# Booster correctement un powermac G4 Power Mac G4



## xavierdelavigne (2 Septembre 2013)

Bonjour a tous , 

je souhaite " booster " un vieux Power Mac G4 (Gigabit Ethernet) que l'on m'a donne. 

J'ai pour le moment changer le disque dur contre un 80 gigas avec Tiger dessus. 

mis un port PCI usb 2 et 3 barrettes de 512 Mo .

Tout fonctionne parfaitement . 

Il me manque 2 choses ,

 -le wi fi : faut il mieux une carte wifi PCI ou une simple " cle usb wi fi " ?

-augmenter le processeur : est ce possible ? si oui comment ? 

Merci


----------



## mikatiger (3 Septembre 2013)

Bonsoir, bonsoir 
Je viens faire part de mon expérience avec un Quicksilver remis à neuf.
Alors pour le wifi, j'ai eu les trois (module airport, carte pci, dongle usb), ma préférence va à la carte pci. Le module est bien lent (du wifi b ma bonne dame) et la clé usb a tendance à la déconnexion... Et débrancher/rebrancher le petit machin usb ne m'a guère amusé bien longtemps.
Pour le processeur, il existe bien des carte accélératrices mais elles sont de plus en plus rares (j'ai eu la dernière MaxPower sur OWC) et chères: le jeu en vaut-il la chandelle?
Si tu n'es pas vraiment près de tes sous, si tu aimes l'aventure, les vieux ordis, prendre des risques, alors fonce :rateau:


----------



## xavierdelavigne (3 Septembre 2013)

Merci de la réponse, 

c'est bien ce que je pensais pour l'airport, je vais achete une carte pci " wifi "

J'avais bien entendu parler des cartes accéleratrice mais je n'en trouve pas sur le net. Sinon je crois que l'autre moyen est de toucher au processeur avec un fer a souder mais la c'est réserve au pro... 
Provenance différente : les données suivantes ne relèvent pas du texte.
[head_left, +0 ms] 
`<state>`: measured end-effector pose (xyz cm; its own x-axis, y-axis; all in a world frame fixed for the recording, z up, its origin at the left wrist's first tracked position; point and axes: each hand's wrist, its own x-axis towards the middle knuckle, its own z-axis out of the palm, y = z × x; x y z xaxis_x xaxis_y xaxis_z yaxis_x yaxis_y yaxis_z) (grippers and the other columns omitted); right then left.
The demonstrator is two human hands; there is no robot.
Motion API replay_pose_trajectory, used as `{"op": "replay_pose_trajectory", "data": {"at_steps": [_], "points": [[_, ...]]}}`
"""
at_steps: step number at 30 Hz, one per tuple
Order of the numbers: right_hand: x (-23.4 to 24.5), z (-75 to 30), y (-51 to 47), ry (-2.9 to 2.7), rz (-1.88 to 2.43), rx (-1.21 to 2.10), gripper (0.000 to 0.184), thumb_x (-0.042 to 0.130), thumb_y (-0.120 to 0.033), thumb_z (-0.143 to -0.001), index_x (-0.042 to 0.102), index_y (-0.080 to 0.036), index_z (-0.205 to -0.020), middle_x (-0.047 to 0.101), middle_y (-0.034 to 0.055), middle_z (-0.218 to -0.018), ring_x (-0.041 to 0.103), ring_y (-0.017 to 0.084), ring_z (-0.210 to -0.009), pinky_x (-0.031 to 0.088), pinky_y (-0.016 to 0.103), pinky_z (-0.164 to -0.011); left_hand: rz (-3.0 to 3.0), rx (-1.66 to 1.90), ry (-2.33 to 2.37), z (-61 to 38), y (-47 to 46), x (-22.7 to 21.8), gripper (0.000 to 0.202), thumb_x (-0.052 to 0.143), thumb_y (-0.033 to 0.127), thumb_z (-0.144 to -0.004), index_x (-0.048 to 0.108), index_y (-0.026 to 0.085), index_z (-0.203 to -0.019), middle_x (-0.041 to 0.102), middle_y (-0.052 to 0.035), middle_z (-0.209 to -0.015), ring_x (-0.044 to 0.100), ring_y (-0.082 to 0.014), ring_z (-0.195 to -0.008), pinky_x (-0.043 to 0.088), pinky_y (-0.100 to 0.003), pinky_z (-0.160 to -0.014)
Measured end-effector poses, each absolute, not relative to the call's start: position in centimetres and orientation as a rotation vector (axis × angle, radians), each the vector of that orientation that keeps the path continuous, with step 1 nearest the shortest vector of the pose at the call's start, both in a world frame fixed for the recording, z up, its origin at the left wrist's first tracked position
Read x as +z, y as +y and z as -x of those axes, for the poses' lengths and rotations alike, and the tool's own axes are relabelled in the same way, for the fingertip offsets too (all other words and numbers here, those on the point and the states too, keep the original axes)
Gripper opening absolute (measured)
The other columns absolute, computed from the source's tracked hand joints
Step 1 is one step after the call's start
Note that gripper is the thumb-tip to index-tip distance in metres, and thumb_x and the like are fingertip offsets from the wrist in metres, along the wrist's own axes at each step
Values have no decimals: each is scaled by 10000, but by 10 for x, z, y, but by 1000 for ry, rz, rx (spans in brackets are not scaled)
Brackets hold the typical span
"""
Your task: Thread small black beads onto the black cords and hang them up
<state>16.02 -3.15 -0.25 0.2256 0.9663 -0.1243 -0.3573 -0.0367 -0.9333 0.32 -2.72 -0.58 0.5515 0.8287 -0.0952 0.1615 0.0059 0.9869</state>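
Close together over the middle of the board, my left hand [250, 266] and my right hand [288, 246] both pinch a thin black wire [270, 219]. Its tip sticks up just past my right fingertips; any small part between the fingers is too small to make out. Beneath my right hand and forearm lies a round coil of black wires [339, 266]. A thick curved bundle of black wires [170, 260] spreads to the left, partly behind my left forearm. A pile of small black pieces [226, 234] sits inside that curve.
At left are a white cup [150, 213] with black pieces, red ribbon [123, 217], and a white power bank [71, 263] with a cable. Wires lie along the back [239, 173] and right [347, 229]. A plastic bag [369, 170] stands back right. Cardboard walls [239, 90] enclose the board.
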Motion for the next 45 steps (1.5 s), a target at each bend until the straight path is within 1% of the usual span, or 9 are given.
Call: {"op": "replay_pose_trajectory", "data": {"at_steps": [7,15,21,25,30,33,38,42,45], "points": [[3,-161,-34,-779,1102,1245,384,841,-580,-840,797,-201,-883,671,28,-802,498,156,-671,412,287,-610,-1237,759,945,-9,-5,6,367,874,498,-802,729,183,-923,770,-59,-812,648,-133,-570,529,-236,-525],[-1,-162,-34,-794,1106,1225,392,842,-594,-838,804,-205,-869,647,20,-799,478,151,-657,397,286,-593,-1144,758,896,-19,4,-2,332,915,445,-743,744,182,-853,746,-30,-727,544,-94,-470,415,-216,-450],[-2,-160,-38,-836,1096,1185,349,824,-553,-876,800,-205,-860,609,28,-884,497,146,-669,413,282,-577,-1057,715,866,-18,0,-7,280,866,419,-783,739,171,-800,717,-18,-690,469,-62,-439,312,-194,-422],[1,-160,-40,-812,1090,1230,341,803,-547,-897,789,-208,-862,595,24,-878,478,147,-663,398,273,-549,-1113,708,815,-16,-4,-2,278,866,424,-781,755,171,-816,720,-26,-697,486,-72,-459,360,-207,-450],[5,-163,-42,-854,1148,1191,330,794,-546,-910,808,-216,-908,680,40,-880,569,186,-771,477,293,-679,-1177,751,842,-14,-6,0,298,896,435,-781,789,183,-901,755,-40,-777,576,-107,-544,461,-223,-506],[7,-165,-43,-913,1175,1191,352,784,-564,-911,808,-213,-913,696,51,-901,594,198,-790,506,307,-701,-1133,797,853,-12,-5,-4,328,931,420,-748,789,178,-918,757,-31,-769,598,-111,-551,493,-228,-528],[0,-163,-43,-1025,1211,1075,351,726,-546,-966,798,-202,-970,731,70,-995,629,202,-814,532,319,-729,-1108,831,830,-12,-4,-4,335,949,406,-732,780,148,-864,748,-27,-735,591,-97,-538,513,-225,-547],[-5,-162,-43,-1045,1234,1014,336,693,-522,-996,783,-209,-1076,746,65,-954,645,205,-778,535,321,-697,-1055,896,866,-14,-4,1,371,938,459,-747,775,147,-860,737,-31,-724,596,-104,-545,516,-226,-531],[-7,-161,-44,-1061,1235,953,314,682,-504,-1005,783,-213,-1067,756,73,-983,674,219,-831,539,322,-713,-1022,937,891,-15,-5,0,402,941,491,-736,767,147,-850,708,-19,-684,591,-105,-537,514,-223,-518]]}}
Si quelqu'un en vend une pas trop cher je suis preneur


----------



## didgar (3 Septembre 2013)

Salut !

Mono ou Dual proc ton Gigabit Ethernet ? Vais avoir une carte dual 500 à vendre très bientôt ... si ça t'intéresse ... Une ( ou deux je ne sais plus ) carte mère aussi, peut-être même qu'il me reste une carte airport première génération !

A+

Didier


----------



## jellyboy74 (3 Septembre 2013)

http://forums.macg.co/mac-ppc-g3-g4-g5/vos-cles-usb-wifi-desormais-compatibles-1226769.html


----------



## Pascal 77 (3 Septembre 2013)

xavierdelavigne a dit:


> Sinon je crois que l'autre moyen est de toucher au processeur avec un fer a souder mais la c'est réserve au pro...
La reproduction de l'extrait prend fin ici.